Religion
- Affiliation: Hinduism
- District: Sitamarhi district
- Festival: Mahashivratri

Location
- Location: Basbitta village, Majorganj Block, Mithila region
- State: Bihar
- Country: India
- Interactive map of Shukeshwar Nath Mahadev Mandir

Architecture
- Type: Hinduism
- Established: Sage Shukhadeva

= Shukeshwar Nath Mahadev Mandir =

Hindu temple in Mithila region, India

Shukeshwar Nath Mahadev Mandir is a Hindu temple dedicated to Shiva in Sitamarhi district of Mithila region in Bihar, India. It is believed that the central icon of Shiva linga was established by the sage Shuka.

== Etymology ==
The name Shukeshwar of the Shivalinga at the temple is derived from the name Shuka of the founder sage. He was the son of the Vedic sage Vedas Vyasa. Shukeshwar is a compound Indic word formed from the combination of the two Indic terms Shuka and Ishwar. The literal meaning of the compound Indic term Shukeshwar is Ishwar of Shuka that translates to the Lord of Shuka. The term Ishwar here signifies to Lord Shiva in Hinduism.
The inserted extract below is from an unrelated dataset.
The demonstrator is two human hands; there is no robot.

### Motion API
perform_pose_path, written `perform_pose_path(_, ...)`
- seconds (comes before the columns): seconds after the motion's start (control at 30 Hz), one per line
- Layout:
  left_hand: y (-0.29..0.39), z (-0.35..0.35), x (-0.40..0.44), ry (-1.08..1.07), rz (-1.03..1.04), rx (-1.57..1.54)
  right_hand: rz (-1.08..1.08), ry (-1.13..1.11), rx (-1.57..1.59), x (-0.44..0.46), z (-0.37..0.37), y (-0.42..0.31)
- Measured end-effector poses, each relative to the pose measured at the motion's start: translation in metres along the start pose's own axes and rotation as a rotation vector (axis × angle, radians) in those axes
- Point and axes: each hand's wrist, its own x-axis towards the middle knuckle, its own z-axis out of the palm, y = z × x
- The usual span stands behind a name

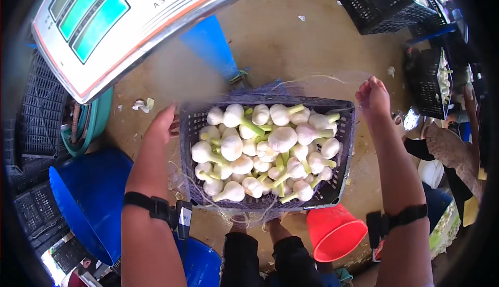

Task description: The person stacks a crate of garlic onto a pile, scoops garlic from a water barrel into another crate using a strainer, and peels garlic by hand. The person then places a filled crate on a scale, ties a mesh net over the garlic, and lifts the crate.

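Note:
A black plastic crate [344, 175] full of white garlic bulbs [283, 139] with cut green stems stands in front of me. Purple mesh netting [184, 183] shows around its sides and beyond its far rim. My left hand [165, 121] is at the crate's upper left corner, its fingers curled; what they grip is hidden. Off the upper right corner, my right hand [373, 99] is closed in a pinch, apart from the crate. A thin pale string [312, 76] runs from the netting towards it and seems to end in its fingers.
A scale display [99, 16] overhangs the upper left. Blue tubs [93, 198] stand left and below, with a red bucket [338, 233] near my feet. More crates of garlic [387, 3] stand at right, near another person's arm [470, 107].

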Motion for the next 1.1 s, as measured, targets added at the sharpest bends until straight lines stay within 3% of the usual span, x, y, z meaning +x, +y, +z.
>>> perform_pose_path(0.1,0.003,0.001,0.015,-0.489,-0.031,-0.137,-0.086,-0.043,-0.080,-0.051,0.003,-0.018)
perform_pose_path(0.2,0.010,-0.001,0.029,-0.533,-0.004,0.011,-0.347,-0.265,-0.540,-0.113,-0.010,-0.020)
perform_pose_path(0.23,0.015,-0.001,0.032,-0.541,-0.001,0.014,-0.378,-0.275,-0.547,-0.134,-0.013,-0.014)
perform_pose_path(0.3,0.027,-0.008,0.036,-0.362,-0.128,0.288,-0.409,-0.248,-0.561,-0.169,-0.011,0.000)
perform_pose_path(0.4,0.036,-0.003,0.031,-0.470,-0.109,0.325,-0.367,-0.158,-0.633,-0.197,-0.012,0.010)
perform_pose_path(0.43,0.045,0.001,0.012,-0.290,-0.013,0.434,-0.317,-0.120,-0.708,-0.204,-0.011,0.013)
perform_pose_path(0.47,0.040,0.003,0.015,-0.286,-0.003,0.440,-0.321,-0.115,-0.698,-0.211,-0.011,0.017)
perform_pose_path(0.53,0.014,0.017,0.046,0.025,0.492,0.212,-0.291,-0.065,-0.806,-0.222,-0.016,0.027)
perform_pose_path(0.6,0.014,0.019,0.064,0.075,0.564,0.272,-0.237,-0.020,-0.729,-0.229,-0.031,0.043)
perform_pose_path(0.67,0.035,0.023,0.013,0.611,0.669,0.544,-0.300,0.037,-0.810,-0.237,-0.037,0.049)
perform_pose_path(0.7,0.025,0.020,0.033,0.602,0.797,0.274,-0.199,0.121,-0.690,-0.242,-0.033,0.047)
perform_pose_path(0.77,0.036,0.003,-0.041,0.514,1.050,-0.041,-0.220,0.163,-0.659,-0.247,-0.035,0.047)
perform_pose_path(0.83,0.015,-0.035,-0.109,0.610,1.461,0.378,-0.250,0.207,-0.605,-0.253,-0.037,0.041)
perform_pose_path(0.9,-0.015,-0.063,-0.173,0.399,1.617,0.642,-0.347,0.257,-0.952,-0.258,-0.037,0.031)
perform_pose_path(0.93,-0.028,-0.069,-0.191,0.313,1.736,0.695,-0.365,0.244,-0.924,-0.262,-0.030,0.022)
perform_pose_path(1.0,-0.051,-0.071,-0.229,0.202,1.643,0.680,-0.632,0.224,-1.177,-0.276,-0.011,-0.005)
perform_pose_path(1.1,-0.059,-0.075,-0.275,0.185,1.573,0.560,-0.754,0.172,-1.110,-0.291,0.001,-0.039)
Lord Shiva is also known as Mahadev. Thus the temple is known as Shukeshwar Nath Mahadev Mandir.

== Legend ==
According to legend, sage Shuka had established the Shiva linga here in Basbitta village and worshiped Shiva while going to Janakpur (capital of Mithila) to participate in svayamvara ceremony of princess Sita. King Janaka of Mithila also worshipped here. It is said that the Shiva appeared before Shuka and Janaka. According to legend, the sages who took part in the svayamvara of Sita held at the court of King Janaka in Mithila, built the temple while returning from the svayamvara.

== Description ==
The temple of Baba Shukeshwar Nath Mahadev is an important centre of faith for the people both culturally tied nations of India and Nepal in the Indian subcontinent. The Bholenath of the temple is settled in the hearts and minds of the people of both the countries The devotees of the both nations come here to perform the sacred ritual of Jalabhisheka on the Shivalinga of the temple.